Prarit Bhargava
2014-10-23 18:20:54 UTC
Some new drivers, such as the Intel QAT driver, drivers/crypto/qat,
require that a specific node be assigned to the device in order to
achieve maximum performance for the device, and will fail to load if the
device has NUMA_NO_NODE. Users can in some cases, with additional
information provided by vendor support, determine what the correct numa
node is supposed to be. In the cases a quick hack of the driver results
in a function QAT device.
In theory, it should be possible to map a PCI device to a PCI root bridge
to a specific node, however, in practice it is not possible. Nodes may
have multiple PCI root bridges, may share multiple PCI root bridges, or
may not have an active root bridge assigned.
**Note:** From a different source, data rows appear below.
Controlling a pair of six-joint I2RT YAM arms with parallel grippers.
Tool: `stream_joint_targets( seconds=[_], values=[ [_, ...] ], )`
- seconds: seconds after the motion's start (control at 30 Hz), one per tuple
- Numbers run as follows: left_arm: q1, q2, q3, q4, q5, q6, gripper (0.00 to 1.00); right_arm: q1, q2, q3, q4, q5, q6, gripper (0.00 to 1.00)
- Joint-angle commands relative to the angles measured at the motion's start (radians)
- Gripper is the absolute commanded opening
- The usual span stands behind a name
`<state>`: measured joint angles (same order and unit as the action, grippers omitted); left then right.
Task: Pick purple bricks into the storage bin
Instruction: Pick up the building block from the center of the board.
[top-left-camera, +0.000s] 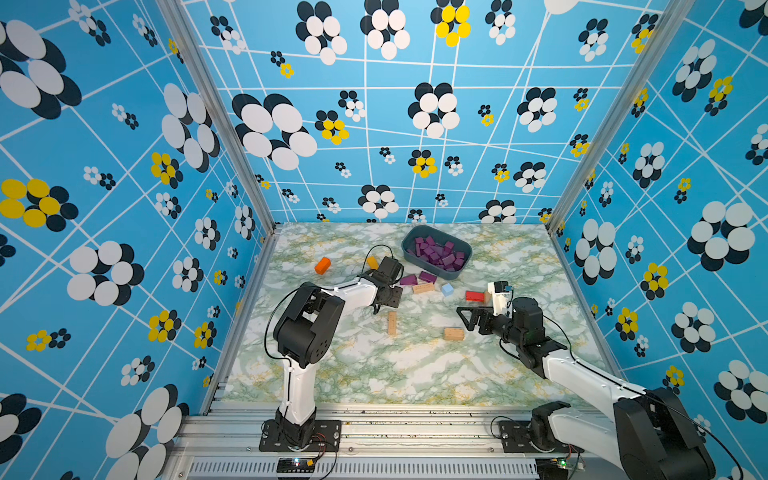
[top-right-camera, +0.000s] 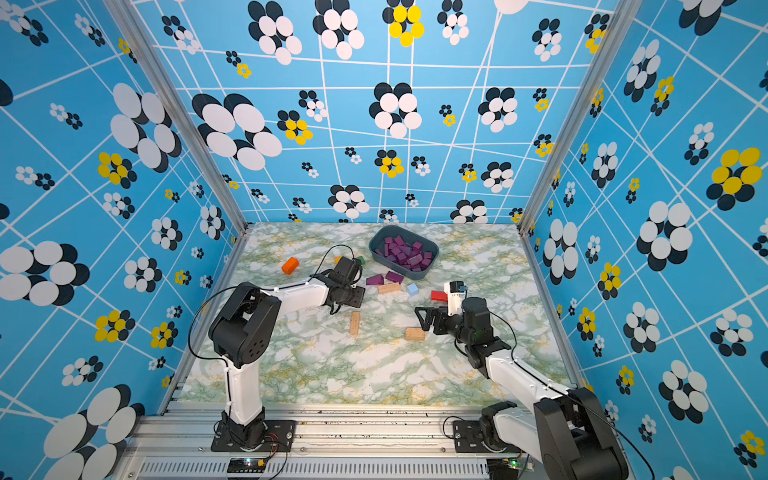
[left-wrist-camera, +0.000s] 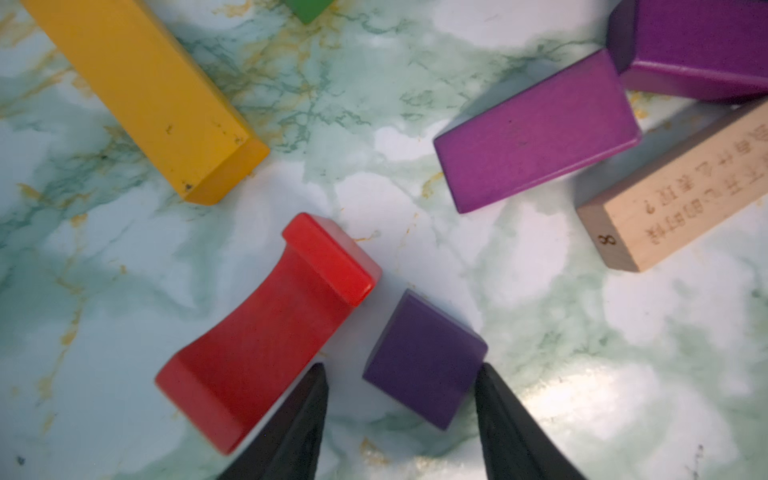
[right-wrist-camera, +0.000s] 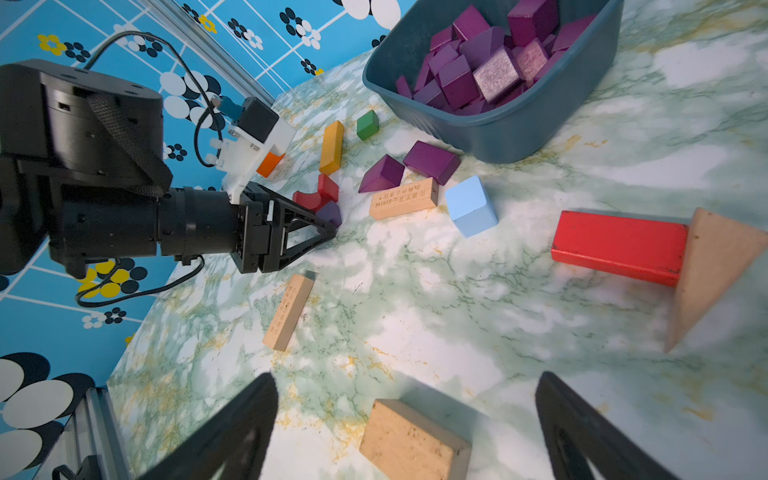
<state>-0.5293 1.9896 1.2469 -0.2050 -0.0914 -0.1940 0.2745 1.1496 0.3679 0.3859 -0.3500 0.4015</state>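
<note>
A dark purple cube (left-wrist-camera: 424, 357) rests on the marble tabletop between the fingers of my left gripper (left-wrist-camera: 401, 368). One finger touches its corner; a gap shows at the other, so the jaws stand open around it. Two more purple bricks (top-left-camera: 408, 279) (top-left-camera: 428, 276) lie just in front of the storage bin (top-left-camera: 440, 274), which holds a pile of purple bricks (top-left-camera: 436, 251). My right gripper (top-left-camera: 464, 319) hovers wide open over a plain tan block (right-wrist-camera: 411, 440) and grips nothing.
Right beside the cube lies a red arch block (left-wrist-camera: 266, 332), with a yellow bar (left-wrist-camera: 145, 91) beyond it. A printed tan bar (left-wrist-camera: 673, 187), light-blue cube (top-left-camera: 447, 289), red bar (top-left-camera: 475, 296), tan wedge (right-wrist-camera: 710, 266), tan bar (top-left-camera: 392, 323), green cube (right-wrist-camera: 368, 124) and orange block (top-left-camera: 323, 265) are scattered around.
</note>
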Motion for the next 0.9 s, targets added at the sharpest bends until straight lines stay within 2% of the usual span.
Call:
stream_joint_targets(
  seconds=[0.0, 0.37, 0.43, 0.7, 0.87],
  values=[
    [0.005, 0.046, 0.022, -0.01, 0.003, 0.019, 0.59, 0.004, 0.001, -0.007, 0.013, -0.007, 0.007, 0.99],
    [-0.023, 0.086, 0.075, -0.026, -0.035, 0.135, 0.59, 0.005, 0.009, -0.005, 0.01, -0.005, 0.008, 0.99],
    [-0.025, 0.09, 0.08, -0.031, -0.037, 0.143, 0.56, 0.004, 0.009, -0.004, 0.008, -0.004, 0.008, 0.99],
    [-0.026, 0.069, 0.043, 0.008, -0.015, 0.164, 0.32, 0.004, 0.012, -0.003, 0.007, 0.002, 0.008, 0.99],
    [-0.026, 0.063, 0.039, 0.003, -0.006, 0.158, 0.23, 0.005, 0.012, -0.003, 0.004, 0.005, 0.008, 0.99]
  ],
)
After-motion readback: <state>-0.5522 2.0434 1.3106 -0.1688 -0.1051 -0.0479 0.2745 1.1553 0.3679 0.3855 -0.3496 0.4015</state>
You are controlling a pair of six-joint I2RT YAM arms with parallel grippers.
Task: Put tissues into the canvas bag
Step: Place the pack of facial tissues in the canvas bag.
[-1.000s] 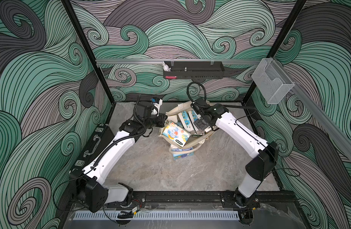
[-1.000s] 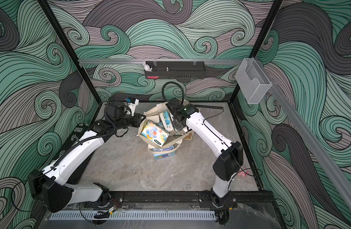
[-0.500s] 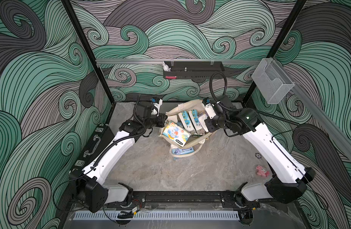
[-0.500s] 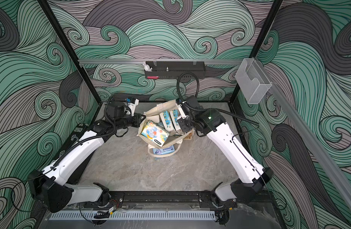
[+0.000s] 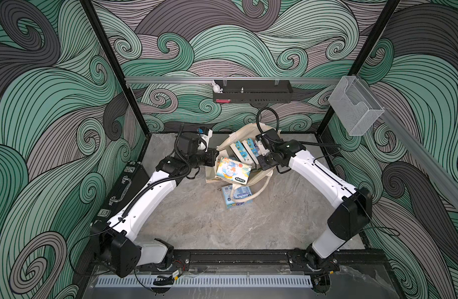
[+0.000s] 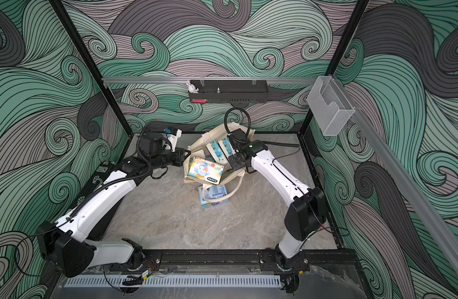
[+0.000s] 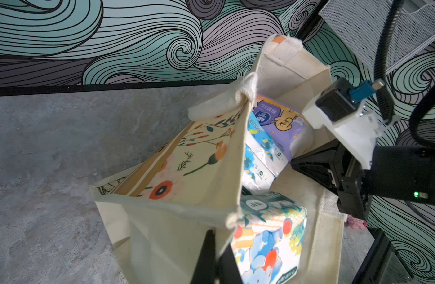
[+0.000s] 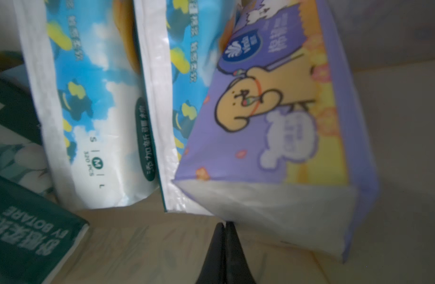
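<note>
The cream canvas bag (image 5: 248,178) with orange flowers (image 7: 187,172) stands open at the back middle of the table. My left gripper (image 7: 217,243) is shut on its rim fabric at the left side (image 5: 214,153). An elephant tissue pack (image 5: 233,170) lies tilted in the bag's mouth. Behind it two light blue packs (image 5: 239,151) stand on edge, with a purple pack (image 8: 273,110) beside them. My right gripper (image 8: 224,224) is inside the bag, shut and empty, its tips at the purple pack's white end. Another light blue pack (image 5: 237,198) lies on the table under a white handle (image 5: 260,187).
A black hard case (image 5: 124,186) lies along the left edge beside the left arm. On the back wall hang a black shelf (image 5: 251,94) and a clear holder (image 5: 354,111). A pink plush toy (image 7: 356,222) shows past the bag in the left wrist view.
The right arm's elbow swung out to the right and came back, its gripper staying at the bag and shutting. The left arm and the packs have not moved.
</note>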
Hardware manufacturers may
specifically have designed systems without numa node to PCI root bridge
mappings. Without assistance from some hardware reporting mechanism
(SMBIOS, ACPI, etc.) there is no reliable way to determine the numa node
for a PCI bridge or device. Typically this numa mapping is done via the
ACPI _PXM values in the ACPI tables, however, there are many systems out
there that do not populate the ACPI _PXM entries and therefore do not have
correct PCI device numa_node values.
Hardware vendors are accepting of reported bugs for the ACPI _PXM entries,
but production fixes are typically seen in 6 months to a year and in
some past cases, never.
This patch introduces a mechanism to allow a user that knows the correct
value of the numa node to set it via sysfs. As suggested by Alexander
and Bjorn, the setting of the value issues a loud FW_BUG message and
TAINTS notify the user that the issue really is a firmware bug.
To use this, one can do
echo 3 > /sys/devices/pci0000:ff/0000:03:1f.3/numa_node
to set the numa node for PCI device 0000:03:1f.3.
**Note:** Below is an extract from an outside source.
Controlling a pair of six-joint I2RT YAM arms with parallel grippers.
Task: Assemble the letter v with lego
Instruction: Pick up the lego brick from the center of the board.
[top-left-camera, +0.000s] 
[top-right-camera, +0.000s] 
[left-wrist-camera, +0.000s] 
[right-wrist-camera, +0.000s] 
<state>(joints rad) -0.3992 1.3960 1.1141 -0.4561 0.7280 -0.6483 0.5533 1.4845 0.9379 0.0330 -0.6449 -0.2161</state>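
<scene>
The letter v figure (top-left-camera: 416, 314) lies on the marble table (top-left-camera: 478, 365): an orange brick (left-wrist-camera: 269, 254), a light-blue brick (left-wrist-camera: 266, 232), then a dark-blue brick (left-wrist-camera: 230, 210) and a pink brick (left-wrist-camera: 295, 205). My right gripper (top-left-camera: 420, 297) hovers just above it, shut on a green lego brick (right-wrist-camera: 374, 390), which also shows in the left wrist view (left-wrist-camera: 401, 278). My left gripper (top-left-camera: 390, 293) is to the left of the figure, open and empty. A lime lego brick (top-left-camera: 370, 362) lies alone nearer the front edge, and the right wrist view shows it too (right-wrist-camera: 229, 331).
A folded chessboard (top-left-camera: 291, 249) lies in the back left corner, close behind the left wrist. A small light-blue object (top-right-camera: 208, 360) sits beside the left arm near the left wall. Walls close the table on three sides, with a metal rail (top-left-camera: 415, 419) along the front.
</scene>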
Cc: Myron Stowe <***@redhat.com>
Cc: Bjorn Helgaas <***@google.com>
Cc: Alexander Ducyk <***@redhat.com>
Cc: Jiang Liu <***@linux.intel.com>
Cc: linux-***@vger.kernel.org
Signed-off-by: Prarit Bhargava <***@redhat.com>
[v2]: add warning about broken BIOS, rework message after attempting
to determine numa node on a wide number of broken systems, add
Documentation.
---
Documentation/ABI/testing/sysfs-bus-pci | 13 +++++++++++++
drivers/pci/pci-sysfs.c | 29 ++++++++++++++++++++++++++++-
2 files changed, 41 insertions(+), 1 deletion(-)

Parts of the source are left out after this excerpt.